User Topic: Struggling with single parenting
dindy
♀ 38424
Member # 38424
Default  Posted: 6:57 AM, June 25th (Tuesday), 2013View ProfileEdit MessagePrivate MessageHomepage

I'm really struggling to balance the emotional needs of my two children. My DD who is 14 months is quite high needs and always has been. She is very attached to me and quite understandably so as her father started his affair whilst I was pregnant with her.
The problem I'm struggling with is being able to give my DS the time he needs. I can't afford to put my DD into extra childcare yet I really need some one-one time with my son.
I had to bring him home early from kindergarten today as he was feeling unwell. He's been saying this for a few days now and I don't think there is anything physical wrong with him, more a case of feeling emotionally neglected. He's said he's feeling sad, something he's not said since we moved out of our broken home neatly 3 months ago. I think his patents splitting up and his sister demanding so much of my time is making him feel left out.
Any suggestions?

xWS did say that he wanted to swap custody so that he could have a weekend free and spend more time with his kids a couple of months ago, but hasn't mentioned it since. He also said he was going to take a few half days off work to have one-one time with them separately but hadn't mentioned that since either.
I did email him yesterday to remind him of this but surprise surprise he hasn't bothered to return my email.
I hate knowing that my children are suffering because of our split. :(


Posts: 459 | Registered: Feb 2013 | From: uk
MyTurnATL
♀ 28856
Member # 28856
Default  Posted: 7:16 AM, June 25th (Tuesday), 2013View ProfileEdit MessagePrivate MessageHomepage

Do you know any other moms of small children? I used to have a mom's day arrangement with a friend when my children were small. Once a week she would take both my kids for a morning, and the next week I would take her two. You could adjust it so that you swapped just your DD, which would give you some one on one time with ds.
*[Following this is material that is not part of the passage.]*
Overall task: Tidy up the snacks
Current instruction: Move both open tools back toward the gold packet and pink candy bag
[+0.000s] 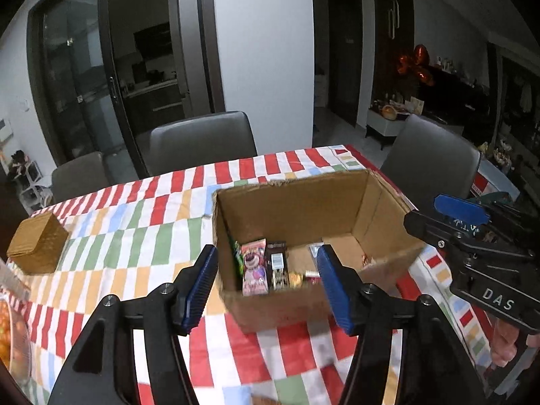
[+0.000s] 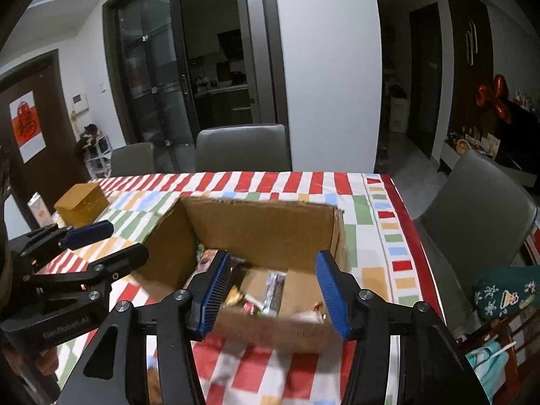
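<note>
An open cardboard box (image 1: 303,199) stands on the striped tablecloth (image 1: 135,222). Several snack packets lie in it, among them a pink one (image 1: 253,268) and a dark one (image 1: 277,265). My left gripper (image 1: 266,290) hovers open just before the box's near wall, with nothing pressed between its blue pads (image 1: 202,285). The right gripper (image 1: 445,217) shows at the box's right side. In the right wrist view the box (image 2: 263,226) and its packets (image 2: 273,287) lie ahead. My right gripper (image 2: 273,290) is open and empty over the near wall, and the left gripper (image 2: 108,246) is at the box's left.
A small brown woven box (image 1: 37,244) sits at the table's far left, with a bowl of orange fruit (image 1: 13,337) nearer. Grey chairs (image 1: 202,141) line the far side and the right (image 2: 479,209). A green cushion (image 2: 503,292) lies past the table's right edge.
</note>
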The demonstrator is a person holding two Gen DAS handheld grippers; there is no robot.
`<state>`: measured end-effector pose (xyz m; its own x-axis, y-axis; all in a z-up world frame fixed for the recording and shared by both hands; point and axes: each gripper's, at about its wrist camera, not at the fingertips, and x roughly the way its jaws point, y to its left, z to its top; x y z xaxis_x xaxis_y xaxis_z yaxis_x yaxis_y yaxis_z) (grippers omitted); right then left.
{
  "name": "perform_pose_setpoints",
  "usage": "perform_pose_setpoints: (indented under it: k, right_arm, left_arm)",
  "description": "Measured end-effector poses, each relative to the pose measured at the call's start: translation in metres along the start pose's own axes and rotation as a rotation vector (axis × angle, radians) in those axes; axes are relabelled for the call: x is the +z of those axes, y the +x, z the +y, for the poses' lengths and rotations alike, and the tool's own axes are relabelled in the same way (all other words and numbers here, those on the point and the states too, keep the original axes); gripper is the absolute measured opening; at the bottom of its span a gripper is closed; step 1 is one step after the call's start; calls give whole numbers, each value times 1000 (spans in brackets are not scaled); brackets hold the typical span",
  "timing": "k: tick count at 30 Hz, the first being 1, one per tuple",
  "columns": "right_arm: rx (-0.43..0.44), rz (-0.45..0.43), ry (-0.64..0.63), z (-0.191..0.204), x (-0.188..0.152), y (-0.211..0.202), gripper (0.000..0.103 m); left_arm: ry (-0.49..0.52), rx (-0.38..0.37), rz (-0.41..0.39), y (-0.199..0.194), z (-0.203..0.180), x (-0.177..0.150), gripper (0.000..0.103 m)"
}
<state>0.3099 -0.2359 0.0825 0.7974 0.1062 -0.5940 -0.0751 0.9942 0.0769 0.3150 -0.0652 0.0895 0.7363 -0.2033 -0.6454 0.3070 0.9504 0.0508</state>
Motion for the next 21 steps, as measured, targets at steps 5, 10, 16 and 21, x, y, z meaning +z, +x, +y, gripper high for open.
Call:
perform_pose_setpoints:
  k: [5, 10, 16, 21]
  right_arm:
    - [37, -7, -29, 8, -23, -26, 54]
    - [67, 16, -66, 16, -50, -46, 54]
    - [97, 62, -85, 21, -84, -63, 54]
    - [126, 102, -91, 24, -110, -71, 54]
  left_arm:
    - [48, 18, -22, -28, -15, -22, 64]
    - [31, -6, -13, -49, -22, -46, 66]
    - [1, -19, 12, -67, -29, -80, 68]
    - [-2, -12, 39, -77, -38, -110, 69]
Posts: 455 | Registered: Jun 2010
dindy
♀ 38424
Member # 38424
Default  Posted: 8:23 AM, June 25th (Tuesday), 2013View ProfileEdit MessagePrivate MessageHomepage

Thanks MyTurnATL. I do have friends with small children but they work the days my son is not at kindergarten. My friend, who runs the nursery my DD attends has offered an extra morning for free on Thursday so that I can do something nice for my son. I feel very grateful.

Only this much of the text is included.